Since only the written part is wanted, repeat the records exactly and omit the pictures.

[Stored items from a collection]
=== Section Start ===

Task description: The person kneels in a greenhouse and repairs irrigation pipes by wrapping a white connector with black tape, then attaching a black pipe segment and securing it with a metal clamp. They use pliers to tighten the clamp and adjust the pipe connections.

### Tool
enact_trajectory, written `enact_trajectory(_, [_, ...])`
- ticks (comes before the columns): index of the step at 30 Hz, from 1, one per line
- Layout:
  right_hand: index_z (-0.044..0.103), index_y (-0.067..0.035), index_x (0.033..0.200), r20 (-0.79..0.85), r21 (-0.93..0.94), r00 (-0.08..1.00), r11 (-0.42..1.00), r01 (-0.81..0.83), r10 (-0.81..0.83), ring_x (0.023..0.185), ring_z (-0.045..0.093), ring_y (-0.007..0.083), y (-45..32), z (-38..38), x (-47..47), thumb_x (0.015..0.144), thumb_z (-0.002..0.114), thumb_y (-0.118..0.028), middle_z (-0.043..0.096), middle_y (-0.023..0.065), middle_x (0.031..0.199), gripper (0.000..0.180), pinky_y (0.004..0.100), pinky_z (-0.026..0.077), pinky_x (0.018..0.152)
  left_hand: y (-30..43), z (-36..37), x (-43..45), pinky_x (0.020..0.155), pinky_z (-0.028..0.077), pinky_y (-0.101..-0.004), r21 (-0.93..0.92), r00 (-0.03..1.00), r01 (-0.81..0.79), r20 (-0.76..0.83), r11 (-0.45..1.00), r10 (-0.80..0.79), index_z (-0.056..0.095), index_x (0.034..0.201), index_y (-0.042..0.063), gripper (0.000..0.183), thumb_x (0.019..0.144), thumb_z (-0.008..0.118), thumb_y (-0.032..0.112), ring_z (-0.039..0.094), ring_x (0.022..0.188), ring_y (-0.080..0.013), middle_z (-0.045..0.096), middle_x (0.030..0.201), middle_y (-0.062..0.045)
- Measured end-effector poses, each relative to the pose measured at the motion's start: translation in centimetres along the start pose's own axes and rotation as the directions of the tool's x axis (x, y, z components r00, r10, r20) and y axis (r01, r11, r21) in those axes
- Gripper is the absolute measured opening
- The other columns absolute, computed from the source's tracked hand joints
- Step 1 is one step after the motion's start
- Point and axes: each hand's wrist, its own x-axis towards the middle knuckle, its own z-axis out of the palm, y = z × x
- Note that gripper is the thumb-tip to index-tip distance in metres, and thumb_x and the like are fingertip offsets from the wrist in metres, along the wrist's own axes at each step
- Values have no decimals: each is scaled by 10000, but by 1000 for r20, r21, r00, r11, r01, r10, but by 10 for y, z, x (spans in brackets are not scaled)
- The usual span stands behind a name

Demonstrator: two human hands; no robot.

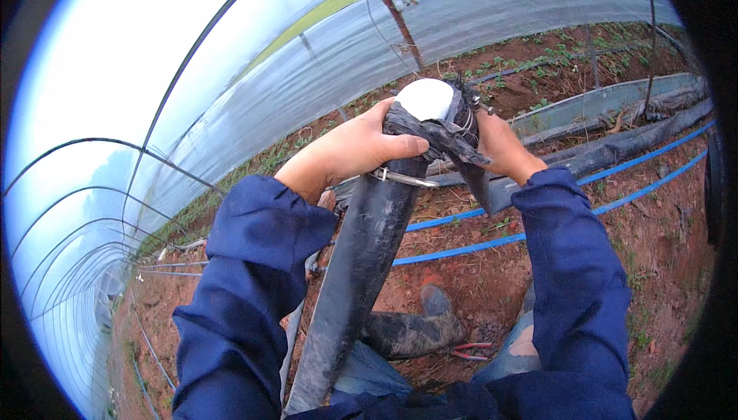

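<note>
My left hand [357, 146] grips crumpled black plastic sheeting [444, 137] around the upper end of a black hose [369, 235], its thumb across the front. On the other side my right hand [501, 143] holds the same bundle, its fingers partly hidden behind it. A round white end [426, 99], perhaps of a pipe or cap, shows at the top between the hands. A metal clamp [406, 178] sits around the hose just below my left thumb. Near my right fingers a metal bolt [482, 105] sticks out of the wrapping. The hose slants down towards my body.
Red-handled pliers [471, 352] lie on the soil beside a muddy boot [412, 330]. Two blue hoses [461, 248] cross the ground beyond. Plastic film on curved metal hoops [202, 45] forms a tunnel. A rusty post [398, 11] stands ahead, near low green plants [536, 68].
</note>
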Motion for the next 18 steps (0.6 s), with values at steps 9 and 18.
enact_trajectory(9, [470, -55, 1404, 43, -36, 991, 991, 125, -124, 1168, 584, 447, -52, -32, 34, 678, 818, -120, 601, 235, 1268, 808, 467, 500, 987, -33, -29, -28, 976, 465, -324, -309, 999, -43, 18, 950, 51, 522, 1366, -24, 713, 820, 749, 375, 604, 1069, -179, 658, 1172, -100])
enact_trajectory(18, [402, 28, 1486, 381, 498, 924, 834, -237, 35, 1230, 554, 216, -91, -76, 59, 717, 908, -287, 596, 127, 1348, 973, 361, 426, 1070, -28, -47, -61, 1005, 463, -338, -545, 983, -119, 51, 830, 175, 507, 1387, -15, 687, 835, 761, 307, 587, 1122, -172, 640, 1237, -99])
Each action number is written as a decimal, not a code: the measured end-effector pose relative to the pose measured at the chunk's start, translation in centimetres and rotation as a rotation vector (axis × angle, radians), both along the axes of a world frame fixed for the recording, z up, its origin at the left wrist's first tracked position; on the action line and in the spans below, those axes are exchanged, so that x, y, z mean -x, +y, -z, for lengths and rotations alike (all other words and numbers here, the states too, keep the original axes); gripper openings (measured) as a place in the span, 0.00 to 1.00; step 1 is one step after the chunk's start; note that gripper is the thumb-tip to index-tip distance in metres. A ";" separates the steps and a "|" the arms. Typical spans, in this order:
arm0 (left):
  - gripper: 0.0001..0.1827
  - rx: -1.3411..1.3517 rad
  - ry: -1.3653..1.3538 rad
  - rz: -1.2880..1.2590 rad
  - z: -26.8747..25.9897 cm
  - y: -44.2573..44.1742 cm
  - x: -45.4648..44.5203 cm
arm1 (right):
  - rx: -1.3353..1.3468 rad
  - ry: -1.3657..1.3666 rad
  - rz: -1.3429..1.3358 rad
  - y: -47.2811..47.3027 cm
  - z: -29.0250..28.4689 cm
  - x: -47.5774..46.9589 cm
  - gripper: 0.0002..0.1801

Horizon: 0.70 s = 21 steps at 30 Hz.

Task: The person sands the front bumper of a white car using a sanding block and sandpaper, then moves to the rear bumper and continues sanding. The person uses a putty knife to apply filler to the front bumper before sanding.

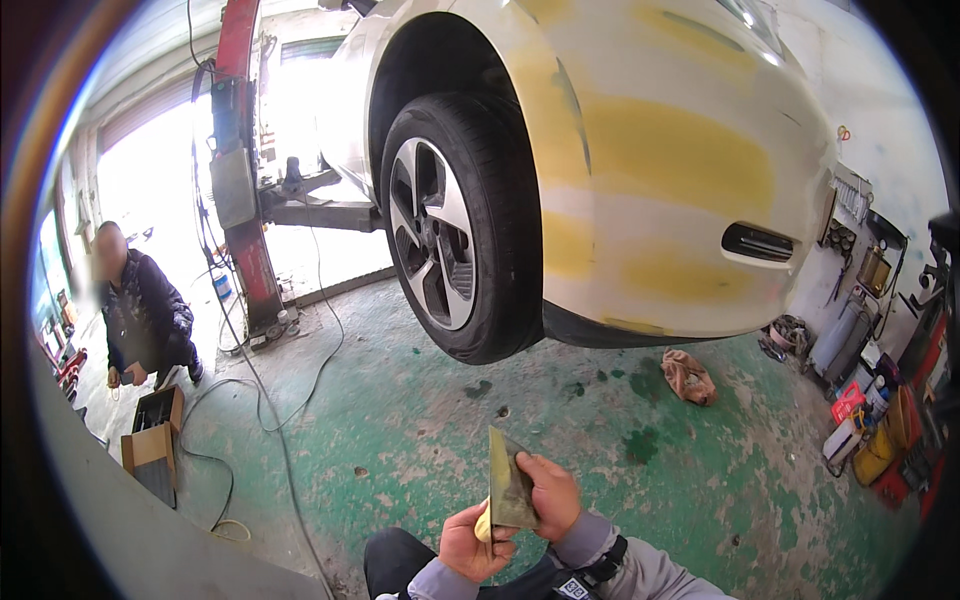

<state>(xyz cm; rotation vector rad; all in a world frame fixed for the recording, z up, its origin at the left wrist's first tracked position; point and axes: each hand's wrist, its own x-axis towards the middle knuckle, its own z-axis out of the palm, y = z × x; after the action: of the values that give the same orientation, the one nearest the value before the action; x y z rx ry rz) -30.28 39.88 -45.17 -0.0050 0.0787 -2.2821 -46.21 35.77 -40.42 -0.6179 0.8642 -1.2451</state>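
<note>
In front of my knees, my left hand grips a small tool with yellow putty on it; its exact shape is partly hidden by the fingers. My right hand holds a flat, greenish, putty-smeared plate by its right edge, thumb on its face. The two hands are close together, with the yellow putty at the plate's left edge. Beyond them hangs the raised car's white bumper, with smooth yellow filler patches on it. The car's wheel is to the left of the bumper.
A red lift post stands at the left, with cables trailing over the green floor. A person squats farther left by an open cardboard box. A rag lies under the bumper. Bottles and containers stand at the right wall.
</note>
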 end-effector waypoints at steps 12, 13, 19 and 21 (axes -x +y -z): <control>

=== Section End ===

▶ EXPECTED OUTPUT
Task description: The person kneels in a greenhouse and repairs irrigation pipes by wrapping a white connector with black tape, then attaching a black pipe segment and securing it with a metal clamp. They use pliers to tighten the clamp and adjust the pipe connections.

### Tool
enact_trajectory, written `enact_trajectory(_, [_, ...])`
- ticks (comes before the columns): index of the step at 30 Hz, from 1, one per line
- Layout:
  right_hand: index_z (-0.044..0.103), index_y (-0.067..0.035), index_x (0.033..0.200), r20 (-0.79..0.85), r21 (-0.93..0.94), r00 (-0.08..1.00), r11 (-0.42..1.00), r01 (-0.81..0.83), r10 (-0.81..0.83), ring_x (0.023..0.185), ring_z (-0.045..0.093), ring_y (-0.007..0.083), y (-45..32), z (-38..38), x (-47..47), thumb_x (0.015..0.144), thumb_z (-0.002..0.114), thumb_y (-0.118..0.028), middle_z (-0.043..0.096), middle_y (-0.023..0.065), middle_x (0.031..0.199), gripper (0.000..0.180), pinky_y (0.004..0.100), pinky_z (-0.026..0.077), pinky_x (0.018..0.152)
  left_hand: y (-30..43), z (-36..37), x (-43..45), pinky_x (0.020..0.155), pinky_z (-0.028..0.077), pinky_y (-0.101..-0.004), r21 (-0.93..0.92), r00 (-0.03..1.00), r01 (-0.81..0.79), r20 (-0.76..0.83), r11 (-0.45..1.00), r10 (-0.80..0.79), index_z (-0.056..0.095), index_x (0.034..0.201), index_y (-0.042..0.063), gripper (0.000..0.183), thumb_x (0.019..0.144), thumb_z (-0.008..0.118), thumb_y (-0.032..0.112), ring_z (-0.039..0.094), ring_x (0.022..0.188), ring_y (-0.080..0.013), middle_z (-0.045..0.096), middle_x (0.030..0.201), middle_y (-0.062..0.045)
- Measured end-effector poses, each relative to the pose measured at the motion's start: translation in centimetres along the start pose's own axes and rotation as the directions of the tool's x axis (x, y, z components r00, r10, r20) and y axis (r01, r11, r21) in those axes
- Gripper is the absolute measured opening
- The other columns absolute, computed from the source's tracked hand joints
- Step 1 is one step after the motion's start
- Point and axes: each hand's wrist, its own x-axis towards the middle knuckle, its own z-axis out of the palm, y = z × x
- Note that gripper is the thumb-tip to index-tip distance in metres, and thumb_x and the like are fingertip offsets from the wrist in metres, along the wrist's own axes at each step
- Values have no decimals: each is scaled by 10000, but by 1000 for r20, r21, r00, r11, r01, r10, but by 10 for y, z, x (spans in brackets are not scaled)
- The usual span stands behind a name

Demonstrator: two human hands; no robot.


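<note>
My left hand [357, 146] grips crumpled black plastic sheeting [444, 137] around the upper end of a black hose [369, 235], its thumb across the front. On the other side my right hand [501, 143] holds the same bundle, its fingers partly hidden behind it. A round white end [426, 99], perhaps of a pipe or cap, shows at the top between the hands. A metal clamp [406, 178] sits around the hose just below my left thumb. Near my right fingers a metal bolt [482, 105] sticks out of the wrapping. The hose slants down towards my body.
Red-handled pliers [471, 352] lie on the soil beside a muddy boot [412, 330]. Two blue hoses [461, 248] cross the ground beyond. Plastic film on curved metal hoops [202, 45] forms a tunnel. A rusty post [398, 11] stands ahead, near low green plants [536, 68].
</note>
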Motion for the next 18 steps (0.6 s), with values at steps 9 and 18.
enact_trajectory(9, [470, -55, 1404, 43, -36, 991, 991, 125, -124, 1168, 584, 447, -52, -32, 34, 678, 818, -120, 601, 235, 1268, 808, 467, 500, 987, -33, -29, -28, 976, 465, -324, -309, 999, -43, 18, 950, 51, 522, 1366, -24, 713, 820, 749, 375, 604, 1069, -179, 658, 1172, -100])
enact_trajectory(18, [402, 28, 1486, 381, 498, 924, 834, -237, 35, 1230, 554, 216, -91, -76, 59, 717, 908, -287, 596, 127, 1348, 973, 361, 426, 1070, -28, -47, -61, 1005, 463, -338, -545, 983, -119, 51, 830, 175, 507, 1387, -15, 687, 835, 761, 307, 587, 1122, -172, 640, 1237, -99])
Each action number is written as a decimal, not a code: the measured end-effector pose relative to the pose measured at the chunk's start, translation in centimetres and rotation as a rotation vector (axis × angle, radians), both along the axes of a world frame fixed for the recording, z up, its origin at the left wrist's first tracked position; on the action line and in the spans below, those axes are exchanged, so that x, y, z mean -x, +y, -z, for lengths and rotations alike (all other words and numbers here, the states too, keep the original axes); gripper openings (measured) as a place in the span, 0.00 to 1.00; step 1 is one step after the chunk's start; note that gripper is the thumb-tip to index-tip distance in metres. A ";" separates the steps and a "|" the arms. Typical spans, in this order:
arm0 (left):
  - gripper: 0.0001..0.1827
  - rx: -1.3411..1.3517 rad
  - ry: -1.3653..1.3538 rad
  - rz: -1.2880..1.2590 rad
  - z: -26.8747..25.9897 cm
  - y: -44.2573..44.1742 cm
  - x: -45.4648..44.5203 cm
arm1 (right):
  - rx: -1.3353..1.3468 rad
  - ry: -1.3657..1.3666 rad
  - rz: -1.3429..1.3358 rad
  - y: -47.2811..47.3027 cm
  - z: -29.0250..28.4689 cm
  - x: -47.5774..46.9589 cm
  - gripper: 0.0002..0.1801

Horizon: 0.70 s = 21 steps at 30 Hz.

Task: The person sands the front bumper of a white car using a sanding block and sandpaper, then moves to the rear bumper and continues sanding. The person uses a putty knife to apply filler to the front bumper before sanding.


<state>(xyz cm; rotation vector rad; all in a world frame fixed for the recording, z up, its origin at the left wrist's first tracked position; point and axes: each hand's wrist, its own x-axis towards the middle knuckle, its own z-axis out of the palm, y = z × x; after the action: of the values that give the same orientation, the one nearest the value before the action; x y z rx ry rz) -30.28 39.88 -45.17 -0.0050 0.0787 -2.2821 -46.21 35.77 -40.42 -0.6179 0.8642 -1.2451</state>
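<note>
In front of my knees, my left hand grips a small tool with yellow putty on it; its exact shape is partly hidden by the fingers. My right hand holds a flat, greenish, putty-smeared plate by its right edge, thumb on its face. The two hands are close together, with the yellow putty at the plate's left edge. Beyond them hangs the raised car's white bumper, with smooth yellow filler patches on it. The car's wheel is to the left of the bumper.
A red lift post stands at the left, with cables trailing over the green floor. A person squats farther left by an open cardboard box. A rag lies under the bumper. Bottles and containers stand at the right wall.
</note>
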 end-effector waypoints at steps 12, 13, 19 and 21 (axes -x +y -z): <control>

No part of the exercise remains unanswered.